Community Organizing A Brief Introduction

Community Organizing A Brief Introduction by Mike Miller, published by Euclid Avenue Press on April 6, 2012, offers a concise overview of community organizing, particularly in faith-based and institution-based contexts. This 64-page book presents a composite case study that illustrates how local communities can be mobilized for collective power. It highlights key concepts and strategies through real-life encounters with community leaders and opposition figures, emphasizing the collaboration between civic and religious institutions to amplify community voices.
Readers will find insights into the foundational principles of organizing as developed by Saul Alinsky, focusing on the empowerment of marginalized groups. The book discusses how organizers work to engage congregation members as active participants in their communities, linking their faith to meaningful action.
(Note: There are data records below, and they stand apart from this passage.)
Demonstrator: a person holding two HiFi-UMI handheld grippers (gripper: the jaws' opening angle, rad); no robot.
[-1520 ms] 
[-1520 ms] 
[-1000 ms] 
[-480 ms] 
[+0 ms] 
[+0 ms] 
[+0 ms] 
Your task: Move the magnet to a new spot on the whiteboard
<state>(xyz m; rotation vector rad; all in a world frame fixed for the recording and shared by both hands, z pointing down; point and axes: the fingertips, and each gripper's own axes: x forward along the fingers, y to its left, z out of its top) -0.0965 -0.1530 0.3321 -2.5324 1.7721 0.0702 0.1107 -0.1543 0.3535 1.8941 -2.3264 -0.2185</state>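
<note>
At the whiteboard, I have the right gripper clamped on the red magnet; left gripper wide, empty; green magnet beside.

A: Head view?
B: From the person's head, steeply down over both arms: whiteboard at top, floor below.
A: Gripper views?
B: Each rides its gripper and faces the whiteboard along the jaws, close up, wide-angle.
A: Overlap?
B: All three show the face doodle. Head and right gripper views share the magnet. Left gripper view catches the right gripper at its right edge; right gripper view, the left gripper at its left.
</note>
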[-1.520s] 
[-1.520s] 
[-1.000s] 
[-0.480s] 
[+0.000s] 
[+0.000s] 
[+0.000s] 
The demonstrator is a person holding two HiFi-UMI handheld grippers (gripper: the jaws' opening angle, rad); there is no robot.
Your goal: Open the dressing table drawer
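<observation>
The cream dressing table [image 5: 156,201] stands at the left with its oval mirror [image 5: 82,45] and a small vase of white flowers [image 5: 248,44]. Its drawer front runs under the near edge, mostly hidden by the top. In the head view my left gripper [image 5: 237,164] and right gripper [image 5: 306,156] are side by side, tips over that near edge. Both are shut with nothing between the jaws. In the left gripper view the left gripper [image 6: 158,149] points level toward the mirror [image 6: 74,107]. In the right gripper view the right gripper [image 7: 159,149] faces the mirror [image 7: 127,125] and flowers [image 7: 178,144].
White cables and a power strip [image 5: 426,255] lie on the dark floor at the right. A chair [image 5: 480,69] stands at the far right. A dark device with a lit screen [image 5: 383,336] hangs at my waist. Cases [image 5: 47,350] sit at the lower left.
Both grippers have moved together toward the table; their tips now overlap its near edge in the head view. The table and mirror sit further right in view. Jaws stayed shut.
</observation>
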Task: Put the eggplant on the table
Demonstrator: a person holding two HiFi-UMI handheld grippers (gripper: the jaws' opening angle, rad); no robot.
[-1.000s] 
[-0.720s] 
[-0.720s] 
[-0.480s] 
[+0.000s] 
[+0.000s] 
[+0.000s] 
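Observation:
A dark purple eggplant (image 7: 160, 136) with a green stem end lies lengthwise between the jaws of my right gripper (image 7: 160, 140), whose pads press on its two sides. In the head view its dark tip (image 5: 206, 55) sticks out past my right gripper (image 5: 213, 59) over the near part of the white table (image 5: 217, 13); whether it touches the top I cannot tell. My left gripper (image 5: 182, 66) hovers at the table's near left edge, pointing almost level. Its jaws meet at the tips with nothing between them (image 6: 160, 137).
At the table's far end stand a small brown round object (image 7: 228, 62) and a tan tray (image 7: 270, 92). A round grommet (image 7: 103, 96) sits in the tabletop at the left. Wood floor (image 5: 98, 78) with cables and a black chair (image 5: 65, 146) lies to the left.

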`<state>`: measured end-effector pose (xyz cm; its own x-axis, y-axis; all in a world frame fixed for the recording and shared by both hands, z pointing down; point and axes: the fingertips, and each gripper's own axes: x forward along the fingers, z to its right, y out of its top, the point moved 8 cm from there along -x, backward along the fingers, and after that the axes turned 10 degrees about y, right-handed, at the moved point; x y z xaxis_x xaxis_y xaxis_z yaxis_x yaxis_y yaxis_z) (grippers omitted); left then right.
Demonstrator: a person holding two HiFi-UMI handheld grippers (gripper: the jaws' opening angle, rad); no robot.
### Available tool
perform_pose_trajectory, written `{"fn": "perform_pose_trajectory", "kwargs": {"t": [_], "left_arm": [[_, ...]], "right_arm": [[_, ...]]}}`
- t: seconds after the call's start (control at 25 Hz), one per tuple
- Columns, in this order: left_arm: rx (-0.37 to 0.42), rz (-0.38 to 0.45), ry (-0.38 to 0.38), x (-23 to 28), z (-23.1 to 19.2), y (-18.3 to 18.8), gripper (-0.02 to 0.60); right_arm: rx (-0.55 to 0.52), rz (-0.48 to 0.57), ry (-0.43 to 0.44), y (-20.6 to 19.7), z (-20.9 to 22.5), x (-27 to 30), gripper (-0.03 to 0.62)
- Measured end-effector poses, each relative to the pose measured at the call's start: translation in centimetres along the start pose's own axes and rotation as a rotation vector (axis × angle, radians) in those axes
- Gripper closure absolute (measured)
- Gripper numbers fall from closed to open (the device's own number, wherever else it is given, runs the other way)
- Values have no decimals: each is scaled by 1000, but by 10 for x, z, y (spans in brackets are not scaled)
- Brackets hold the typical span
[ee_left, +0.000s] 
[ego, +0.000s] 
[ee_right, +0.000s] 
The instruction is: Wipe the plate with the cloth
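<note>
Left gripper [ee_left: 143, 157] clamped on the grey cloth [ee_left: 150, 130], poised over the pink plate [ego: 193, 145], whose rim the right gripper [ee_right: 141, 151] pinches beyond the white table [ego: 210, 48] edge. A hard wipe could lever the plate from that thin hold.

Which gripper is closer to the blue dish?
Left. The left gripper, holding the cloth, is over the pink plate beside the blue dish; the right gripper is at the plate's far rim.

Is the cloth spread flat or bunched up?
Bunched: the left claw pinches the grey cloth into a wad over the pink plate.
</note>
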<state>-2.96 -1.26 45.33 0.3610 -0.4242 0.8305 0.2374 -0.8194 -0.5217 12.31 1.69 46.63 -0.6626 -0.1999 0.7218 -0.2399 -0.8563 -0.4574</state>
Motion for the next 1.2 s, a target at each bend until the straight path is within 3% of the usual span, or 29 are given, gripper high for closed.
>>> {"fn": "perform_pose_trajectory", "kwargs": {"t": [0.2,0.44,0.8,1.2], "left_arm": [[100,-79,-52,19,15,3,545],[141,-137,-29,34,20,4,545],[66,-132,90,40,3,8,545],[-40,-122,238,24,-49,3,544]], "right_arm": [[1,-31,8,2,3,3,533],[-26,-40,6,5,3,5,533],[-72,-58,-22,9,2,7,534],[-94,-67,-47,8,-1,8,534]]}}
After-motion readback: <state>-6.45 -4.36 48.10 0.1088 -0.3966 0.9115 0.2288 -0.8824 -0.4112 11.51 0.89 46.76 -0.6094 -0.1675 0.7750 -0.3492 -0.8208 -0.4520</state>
Through the story of a specific congregation involved in a broadly-based community organization, the text explores the dynamics of building a powerful organization rooted in democracy and social justice. This edition serves as a practical introduction to the principles of community organizing within the realms of social science, sociology, and philanthropy.
Official synopsis Publisher
This book provides a brief introduction to what is variously called “faith-based,” “congregation-based,” and “institution-based” community organizing. Grounded in a composite case study of an actual organizing effort, it shows how local communities can be organized for power. Key organizing concepts and strategies are illustrated with stories of real encounters with leaders, communities, and powerful opposition figures.
In the approach described here, civic and religious institutions come together to give the community a collective voice. Organizers help a community build a powerful organization rooted in core values of democracy and the social justice teachings of the world’s great religious traditions.
Saul Alinsky developed the foundations of the tradition of organizing described here, an approach that remains dominant in the U.S. today. Alinsky rooted power deeply in the lives, relationships and institutions of marginalized and oppressed people. In his early organizing days, his organizations brought together a wide range of institutions: religious congregations and labor unions, as well as mutual aid, self-help, athletic, sororal and fraternal, neighborhood and other voluntary associations. By the late 1970s, as non-congregational neighborhood associations fell into decline, organizers in the Alinsky tradition started looking more carefully at how to sustain the vibrancy of the religious institutions that remained. Organizers sought to help congregation members become co-creators, rather than consumers, of the life of their churches, and worked to help members connect their faith more directly to action in the world. In this way, they helped make both faith and the action more meaningful.
This little book tells the story of one congregation that was a member of a “broadly-based community organization,” and how a community organizer assisted its development as a true community.